# [TASK DIRECTIONS]
From the first line to the last, print the data exactly as written.

======== COLLECTED DATA

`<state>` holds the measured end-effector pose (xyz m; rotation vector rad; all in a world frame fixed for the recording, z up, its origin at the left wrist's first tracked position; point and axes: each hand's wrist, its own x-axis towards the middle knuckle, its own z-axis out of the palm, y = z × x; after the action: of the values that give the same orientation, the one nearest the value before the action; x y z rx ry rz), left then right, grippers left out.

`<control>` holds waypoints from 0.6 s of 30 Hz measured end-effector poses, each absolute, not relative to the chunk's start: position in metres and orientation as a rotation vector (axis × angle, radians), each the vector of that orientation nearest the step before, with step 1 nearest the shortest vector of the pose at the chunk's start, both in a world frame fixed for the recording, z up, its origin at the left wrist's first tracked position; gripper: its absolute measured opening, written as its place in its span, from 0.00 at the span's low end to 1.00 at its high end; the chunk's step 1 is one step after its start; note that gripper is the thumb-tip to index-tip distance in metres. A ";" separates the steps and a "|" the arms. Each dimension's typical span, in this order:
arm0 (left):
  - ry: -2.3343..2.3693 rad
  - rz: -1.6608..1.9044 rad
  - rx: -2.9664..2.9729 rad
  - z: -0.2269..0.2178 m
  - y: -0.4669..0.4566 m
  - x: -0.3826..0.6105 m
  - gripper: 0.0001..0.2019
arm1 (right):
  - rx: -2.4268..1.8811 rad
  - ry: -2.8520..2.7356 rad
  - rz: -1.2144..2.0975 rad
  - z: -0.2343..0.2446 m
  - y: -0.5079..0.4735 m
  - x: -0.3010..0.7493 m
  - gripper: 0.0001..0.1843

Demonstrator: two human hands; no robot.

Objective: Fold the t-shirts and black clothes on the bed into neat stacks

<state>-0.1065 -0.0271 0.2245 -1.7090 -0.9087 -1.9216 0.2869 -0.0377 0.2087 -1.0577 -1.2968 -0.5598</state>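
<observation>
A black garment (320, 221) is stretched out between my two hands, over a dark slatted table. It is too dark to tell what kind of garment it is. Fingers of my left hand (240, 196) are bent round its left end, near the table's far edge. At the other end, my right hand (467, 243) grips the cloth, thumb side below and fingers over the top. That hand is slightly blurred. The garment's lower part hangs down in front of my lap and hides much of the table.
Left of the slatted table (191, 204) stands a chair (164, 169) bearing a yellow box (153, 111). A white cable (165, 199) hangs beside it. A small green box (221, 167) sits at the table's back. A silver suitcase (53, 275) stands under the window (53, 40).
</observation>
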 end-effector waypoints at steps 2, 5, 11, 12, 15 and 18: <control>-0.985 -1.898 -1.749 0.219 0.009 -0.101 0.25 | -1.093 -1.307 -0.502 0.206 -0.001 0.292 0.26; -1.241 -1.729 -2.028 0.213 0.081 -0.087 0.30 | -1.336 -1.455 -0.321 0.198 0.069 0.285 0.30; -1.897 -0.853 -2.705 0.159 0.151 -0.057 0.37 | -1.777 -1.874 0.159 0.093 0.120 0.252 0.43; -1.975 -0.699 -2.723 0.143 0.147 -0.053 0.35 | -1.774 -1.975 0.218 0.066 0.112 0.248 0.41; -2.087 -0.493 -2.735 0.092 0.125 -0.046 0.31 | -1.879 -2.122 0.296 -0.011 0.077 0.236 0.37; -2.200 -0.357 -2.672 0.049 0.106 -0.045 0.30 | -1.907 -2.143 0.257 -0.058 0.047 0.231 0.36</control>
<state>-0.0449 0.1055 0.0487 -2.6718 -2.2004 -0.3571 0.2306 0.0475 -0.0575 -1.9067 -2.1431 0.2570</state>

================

# [FINAL ANSWER]
`<state>` holds the measured end-effector pose (xyz m; rotation vector rad; all in a world frame fixed for the recording, z up, its origin at the left wrist's first tracked position; point and axes: each hand's wrist, its own x-axis towards the middle knuckle, its own z-axis out of the palm, y = z × x; after the action: of the values that give the same orientation, the one nearest the value before the action; x y z rx ry rz), left then right, grippers left out.

`<control>` holds waypoints from 0.6 s of 30 Hz measured end-effector poses, each absolute, not relative to the chunk's start: position in metres and orientation as a rotation vector (axis × angle, radians), each the vector of that orientation nearest the step before, with step 1 nearest the shortest vector of the pose at the chunk's start, both in a world frame fixed for the recording, z up, its origin at the left wrist's first tracked position; gripper: its absolute measured opening, written as its place in its span, from 0.00 at the span's low end to 1.00 at its high end; the chunk's step 1 is one step after its start; note that gripper is the thumb-tip to index-tip distance in metres. A ";" separates the steps and a "|" the arms. Each dimension's typical span, in this order:
arm0 (left):
  - ry: -2.3343..2.3693 rad
  - rz: -1.6608..1.9044 rad
  - rx: -2.9664..2.9729 rad
  - z: -0.2269..0.2178 m
  - y: -0.4669..0.4566 m
  - x: -0.3826..0.6105 m
  - gripper: 0.0001..0.2019
arm1 (right):
  - rx: -2.4268..1.8811 rad
  - ry: -2.8520..2.7356 rad
  - rz: -1.2144..2.0975 rad
  - z: -0.2343..0.2446 m
  - y: -0.5079..0.4735 m
  - x: -0.3010..0.7493 m
  - gripper: 0.0001..0.1843

Demonstrator: two human hands; no robot.

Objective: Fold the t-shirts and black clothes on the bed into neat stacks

<state>-0.1065 -0.0271 0.2245 -1.7090 -0.9087 -1.9216 0.2869 -0.0377 0.2087 -1.0577 -1.2968 -0.5598</state>
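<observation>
A black garment (320, 221) is stretched out between my two hands, over a dark slatted table. It is too dark to tell what kind of garment it is. Fingers of my left hand (240, 196) are bent round its left end, near the table's far edge. At the other end, my right hand (467, 243) grips the cloth, thumb side below and fingers over the top. That hand is slightly blurred. The garment's lower part hangs down in front of my lap and hides much of the table.
Left of the slatted table (191, 204) stands a chair (164, 169) bearing a yellow box (153, 111). A white cable (165, 199) hangs beside it. A small green box (221, 167) sits at the table's back. A silver suitcase (53, 275) stands under the window (53, 40).
</observation>
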 end-effector waypoints at steps 2, 5, 11, 12, 15 and 18: <control>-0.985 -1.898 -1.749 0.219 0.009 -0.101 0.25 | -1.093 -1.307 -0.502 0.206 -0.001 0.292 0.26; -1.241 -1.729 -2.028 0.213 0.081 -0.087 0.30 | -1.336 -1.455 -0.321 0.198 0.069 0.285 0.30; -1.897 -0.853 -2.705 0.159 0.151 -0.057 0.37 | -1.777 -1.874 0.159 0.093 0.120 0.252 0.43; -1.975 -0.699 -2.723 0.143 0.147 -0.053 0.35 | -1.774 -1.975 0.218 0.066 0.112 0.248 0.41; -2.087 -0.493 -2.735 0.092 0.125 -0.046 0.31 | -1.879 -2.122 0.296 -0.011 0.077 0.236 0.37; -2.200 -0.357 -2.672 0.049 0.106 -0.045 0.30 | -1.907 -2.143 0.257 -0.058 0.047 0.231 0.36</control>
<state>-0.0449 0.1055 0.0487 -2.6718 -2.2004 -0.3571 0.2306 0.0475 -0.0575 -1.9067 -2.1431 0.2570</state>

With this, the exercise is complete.